Just prior to the digital age, moral philosopher Philip Hallie7 wrote extensively on the nature of cruelty, distinguishing between episodic and institutional cruelty. Episodic cruelty is the easy kind, where the victim and perpetrator are both aware an act of cruelty is occurring. Institutional cruelty applies more to one’s daily existence. A debt-credit culture, a skewed judicial culture, an unfair contract culture. A bureaucratic culture epitomized early in Kafka’s The Trial,8 come to full fruition in the era of Big Data.

So why then mass murder?

The question may well also be inverted as to why such acceleration in suicide? The superficial profile of the suicide and homicide is essentially the same: the “disenfranchised white male.”

The answer probably lies within the tremendous self-loathing at the heart of the otherwise impotent virtual psyche. The “swarm” is a virtual id with no constraining cyber-superego. It needs victims. The easiest, safest, and fully sanctioned target at this point, is the now faceless and colorless, so-called “white male”-by now come to represent everything the swarm hates about itself. And the cyber-realm is the perfect stage for projective identification. The victimizer is victimized to the point that he honors the unconscious fantasy of his perceived tormenters. And he does so at times with the drama the swarm demands.

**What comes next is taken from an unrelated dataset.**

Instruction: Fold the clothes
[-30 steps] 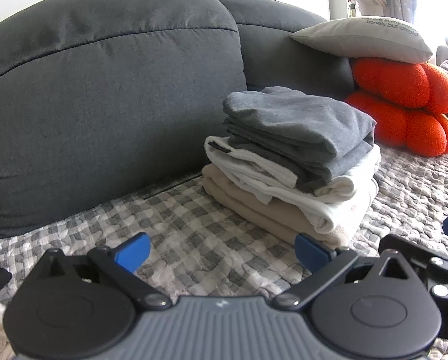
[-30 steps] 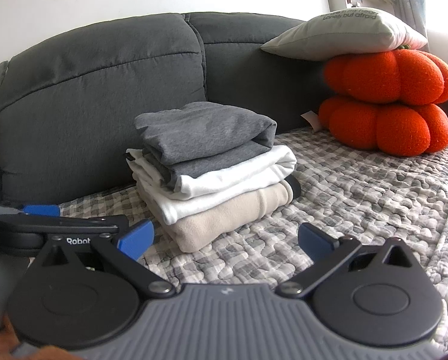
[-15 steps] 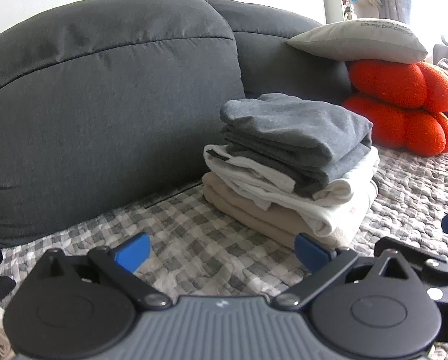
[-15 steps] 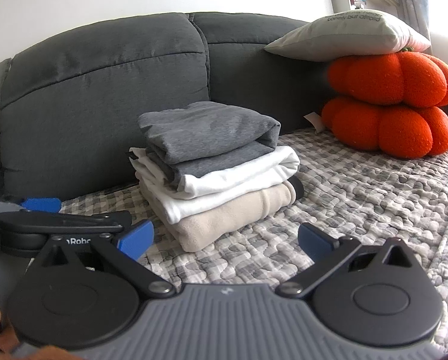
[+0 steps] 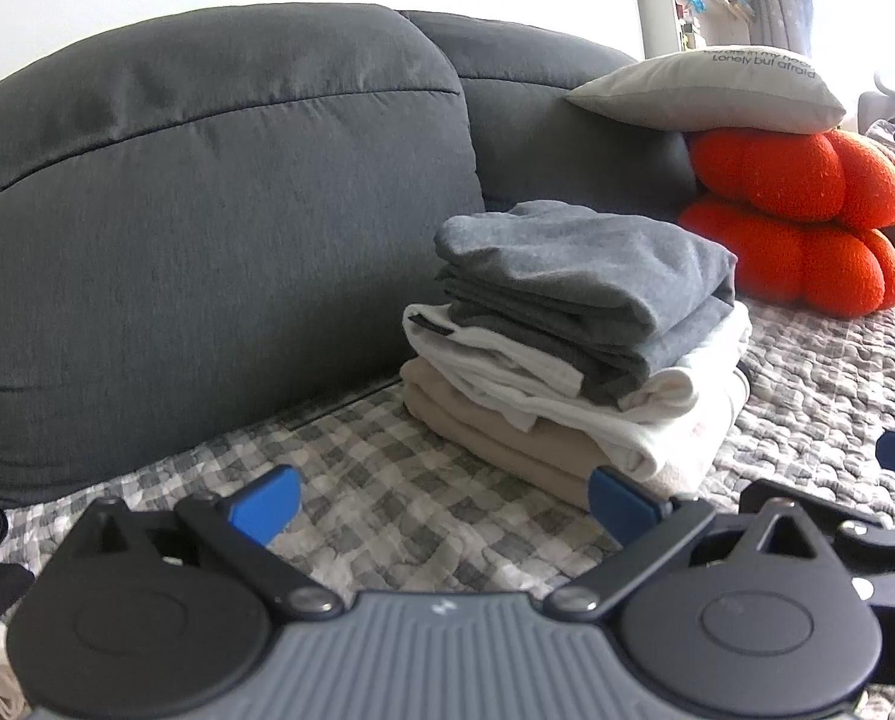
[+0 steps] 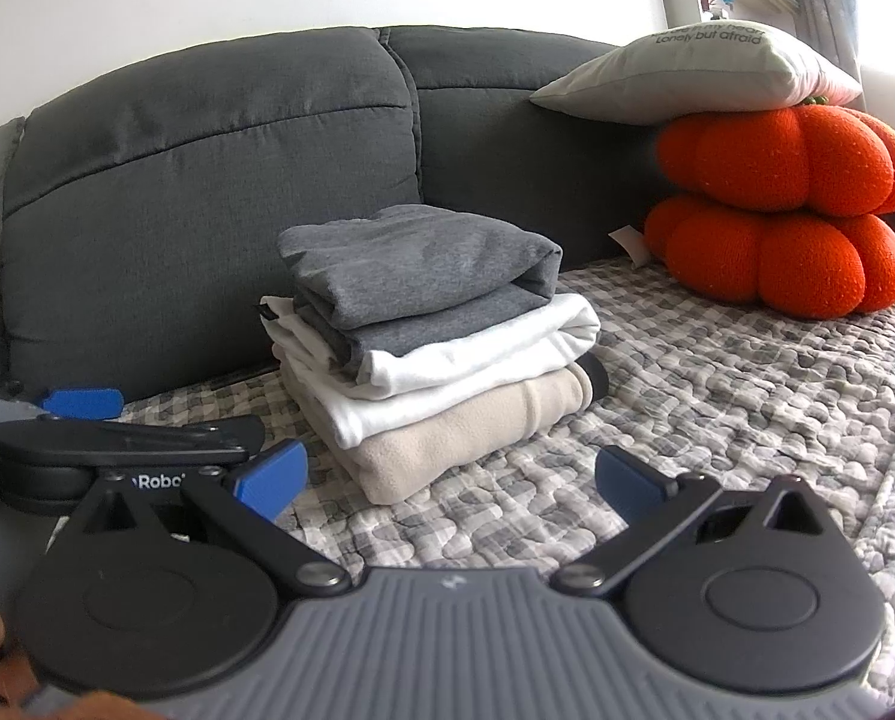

None of this, of course, allows for any meaningful discussion. Politics, on all sides, has degenerated into such profound immaturity and snark, in embarrassing efforts to appease the swarm, that who would dare offer or entertain contrary opinions? Look at psychiatry’s own historical tendency to blow with the political winds, intensifying as well as in recent years, in the face at times of mountains of contrary evidence that cannot be acknowledged over concerns for digital retaliation.

Disconnecting from the storm, and encouraging our patients to detach from the fray, is the first logical step.

Editor's note: The views expressed in this article are those of the author and do not necessarily reflect the opinions of Psychiatric Times.

Dr Martinis Director of Medical Psychiatry at the Newton-Wellesley Hospital in Newton, MA, and a Clinical Assistant Professor of Psychiatry at Tufts University School of Medicine in Boston.


1. Gun Violence. Accessed January 8, 2020.

2. Center for Disease Control. Suicide rates rising across the U.S. Accessed January 8, 2020.

3. Lankford A. The Myth of Martyrdom: What Really Drives Suicide Bombers, Rampage Shooters, and Other Self-Destructive Killers. New York: St. Martin’s Press; 2013.

4. Follman M, Aronsen G, Pan D. US Mass Shootings, 1982-2019: Data From Mother Jones’ Investigation. Mother Jones. December 11, 2019. Accessed January 8, 2020.

5. Francis Fukuyama, The End of History and the Last Man, The Free Press, New York, 2006.

6. Han B-H. In the Swarm: Digital Prospects. Cambridge, MA: MIT Press; 2017.

7. Hallie P. From cruelty to goodness. In: Sommers C, Sommers F, Editors. Vice and Virtue in Everyday Life. San Diego: Harcourt College Publishers; 1989: 9-24.

8. Reiner S. Death by Data: How Kafka’s The Trial Prefigured the Nightmare of the Modern Surveillance State. New Statesman. January 16, 2014. Accessed January 8, 2020.